1921: NEW YORK
Introduction by L. Brent Bohlke
The Bookman was one of the first periodicals to give Cather national
exposure. In 1905 the brief article/interview entitled "Miss Cather" had
appeared in the July issue. In 1921 it was again the first magazine of any national
prominence to interview Cather after the successful publication of My Ántonia
and Youth and the Bright Medusa. The interview is a familiar one, and various
portions of it have been quoted on numerous occasions. In it the newly recognized author
talks about her dependence upon memory, her early attempts at writing, her sources, her
work habits, and something about the effect she is trying to achieve in her writing. The
interviewer, who has obviously done some homework, brings her career up to date by
providing other, supplementary material.
Archer Latrobe Carroll (1894- ), joined the Century Company as a member of the
editorial staff following his graduation from Harvard University in 1918. In 1920 he
became a staff writer for the Foreign Press Service. From 1924 to 1934 he was on the
editorial staff of Liberty magazine and then began his career as a free-lance
writer. With his wife, Ruth Robinson Carroll, he has written a number of successful
children's books, including the award-winning Peanut (1953) and Digby the
Only Dog (1955).
WILLA SIBERT CATHER
by Latrobe Carroll
On the Nebraska prairie some years ago, a little girl rode about on her pony, among
settlements of Scandinavians and Bohemians, listening to their conversation, fascinated by
their personalities. She was Willa Sibert Cather, who, as a woman, was to give in her
novels the story of their struggle with the soil. Ever since those early years, she has
been studying people, until she is today one of that small group of American writers who
tell of life with beauty and entire earnestness. She has won the praise of those critics
whose standards are highest, whose condemnation of insincerity and distortion is severest.
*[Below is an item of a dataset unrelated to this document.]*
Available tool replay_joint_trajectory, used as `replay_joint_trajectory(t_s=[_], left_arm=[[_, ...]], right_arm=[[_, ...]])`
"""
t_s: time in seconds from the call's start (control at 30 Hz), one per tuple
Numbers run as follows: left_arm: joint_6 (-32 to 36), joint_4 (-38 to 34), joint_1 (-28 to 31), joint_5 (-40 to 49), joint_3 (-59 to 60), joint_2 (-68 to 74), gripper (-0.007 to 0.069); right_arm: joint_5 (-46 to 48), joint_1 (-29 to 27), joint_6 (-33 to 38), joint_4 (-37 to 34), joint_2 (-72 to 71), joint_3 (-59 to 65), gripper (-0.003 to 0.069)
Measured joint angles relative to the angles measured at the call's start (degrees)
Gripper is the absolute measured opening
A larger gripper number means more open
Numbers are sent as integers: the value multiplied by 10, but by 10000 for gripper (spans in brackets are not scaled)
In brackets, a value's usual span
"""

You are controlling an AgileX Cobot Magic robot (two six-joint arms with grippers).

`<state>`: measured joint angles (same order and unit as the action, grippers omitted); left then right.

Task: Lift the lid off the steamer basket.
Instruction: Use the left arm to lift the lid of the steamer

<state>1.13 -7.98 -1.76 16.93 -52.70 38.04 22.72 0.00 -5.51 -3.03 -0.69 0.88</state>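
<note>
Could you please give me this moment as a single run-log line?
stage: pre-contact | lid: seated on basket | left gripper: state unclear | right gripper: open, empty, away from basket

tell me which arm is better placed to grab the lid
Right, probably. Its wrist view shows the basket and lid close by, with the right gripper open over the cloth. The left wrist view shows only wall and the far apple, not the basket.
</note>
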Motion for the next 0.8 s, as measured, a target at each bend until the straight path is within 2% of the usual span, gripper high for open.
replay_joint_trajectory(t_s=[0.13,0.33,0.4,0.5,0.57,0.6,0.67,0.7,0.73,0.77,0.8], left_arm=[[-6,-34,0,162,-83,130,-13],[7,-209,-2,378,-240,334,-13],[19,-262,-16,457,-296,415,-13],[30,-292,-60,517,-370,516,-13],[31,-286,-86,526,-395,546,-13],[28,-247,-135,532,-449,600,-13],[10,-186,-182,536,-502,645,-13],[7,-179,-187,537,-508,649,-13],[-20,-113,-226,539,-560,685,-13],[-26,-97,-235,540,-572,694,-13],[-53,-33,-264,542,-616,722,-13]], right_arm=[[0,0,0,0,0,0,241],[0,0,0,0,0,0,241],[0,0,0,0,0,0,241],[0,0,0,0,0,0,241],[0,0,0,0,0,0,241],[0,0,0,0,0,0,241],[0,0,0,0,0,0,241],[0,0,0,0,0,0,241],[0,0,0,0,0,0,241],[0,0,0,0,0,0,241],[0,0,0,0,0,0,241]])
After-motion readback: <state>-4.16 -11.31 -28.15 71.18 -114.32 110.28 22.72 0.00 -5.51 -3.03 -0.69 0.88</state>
Listen to Randolph Bourne: "She has outgrown provincialism and can now be reckoned
among those who are richly interpreting youth all over the world. " And to H. L.
Mencken: "There is no other American author of her sex, now in view, whose future
promises so much."
Miss Cather's reputation is of recent growth. Though her first novel, "Alexander's
Bridge", was published in 1912, she remained comparatively unknown until about five
years ago. Then critics realized that every successive book of hers had shown an advance,
and began to look forward with interest to her future work. She is, however, still unknown
to large sections of the American reading public.
Not long ago, she sat in her New York apartment in Greenwich Village, and talked to me
about her books. She seems just the one to have written them. She is sincere, vigorous,
self-controlled. There is no flippancy about her. She has not made herself the heroine of
any of her novels, but she is akin to her own heroines. In "The Song of the
Lark", one of the characters remarks that Thea Kronborg, the central figure,
"doesn't sigh every time the wind blows". Miss Cather herself is that sort. She
has a mental sturdiness.
She spoke of the beginnings of her impulse to write.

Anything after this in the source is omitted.